Они продолжали разговаривать. Яростно коря себя самого, Гай купил еще выпивки. Кит говорил что-то, наклоняясь вперед со сложенными лодочкой ладонями, чтобы дать Николь прикурить вторую сигарету. Но вскоре все закончилось или прервалось; она опустила вуаль и сказала:
— Благодарю вас. Вы были очень любезны. До свиданья.
Гай смотрел ей вслед, и Кит тоже: нежный изгиб лодыжек, крутизна и откровенность бедер; и эта вогнутость в узкой черной юбке, так много говорящая о том, что под нею скрыто.
— Что-то из ряда вон выходящее, — сказал Гай.
— Да, хороша штучка, — сказал Кит, вытирая рот тыльной стороной ладони (потому что он тоже уходил).
— Ты ведь не…
Кит предостерегающе обернулся.

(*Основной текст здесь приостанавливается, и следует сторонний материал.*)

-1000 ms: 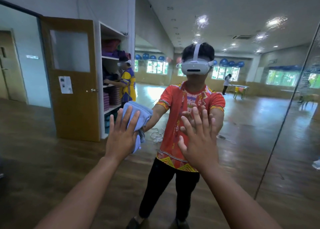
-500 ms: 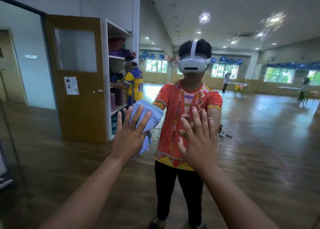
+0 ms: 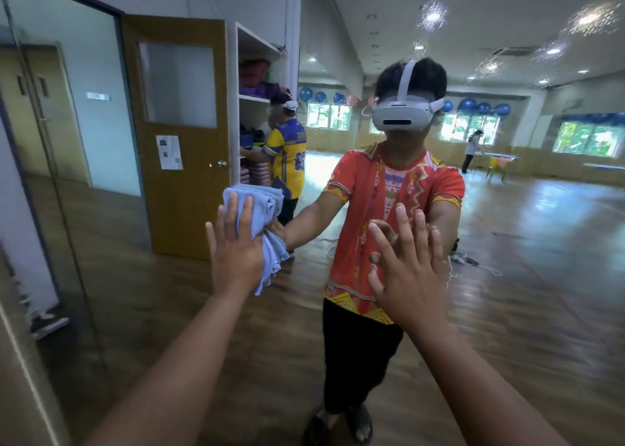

Взгляд его упал на руку, на руку Гая (их первое соприкосновение), которая слегка удерживала его за предплечье. Рука ослабела и разжалась.
— Да ну, Кит, — сказал Гай с бледной улыбкой. — Она ведь только что с похорон.
Кит оглядел его с головы до ног.
— Жизнь продолжается, так ведь? — сказал он со всей своей обычной жизнерадостностью. Он одернул свою ветровку и мужественно фыркнул. — Мечтаю об этом, — сказал он, как бы обращаясь к улице, клокотавшей снаружи. — Заклинаю об этом. Молюсь об этом.
Кит толкнул черные двери паба и вышел. Гай мгновение поколебался, — мгновение, которое отметил весь паб, — а затем последовал за ним.
Вечером, без четверти девять, в доме на Лэнсдаун-креснт, лишь несколько минут назад завершив суточное «сидение» с Мармадюком, Гай сидел на втором диване во второй гостиной с редко случающейся второй выпивкой в руках и думал: «Как я когда-нибудь узнаю хоть что-то, укрывшись в этом тепле, в этой невесомости, под этой непроницаемой скорлупой? Я хочу чувствовать то же, что чувствует прыгун с трамплина, когда снова соприкасается с землей, снова чувствует силу тяжести. Коснуться земли всем своим весом — просто коснуться. Господи, подвергни нас риску, убери все подстилки и сетки, оставь нас без крыши над головой».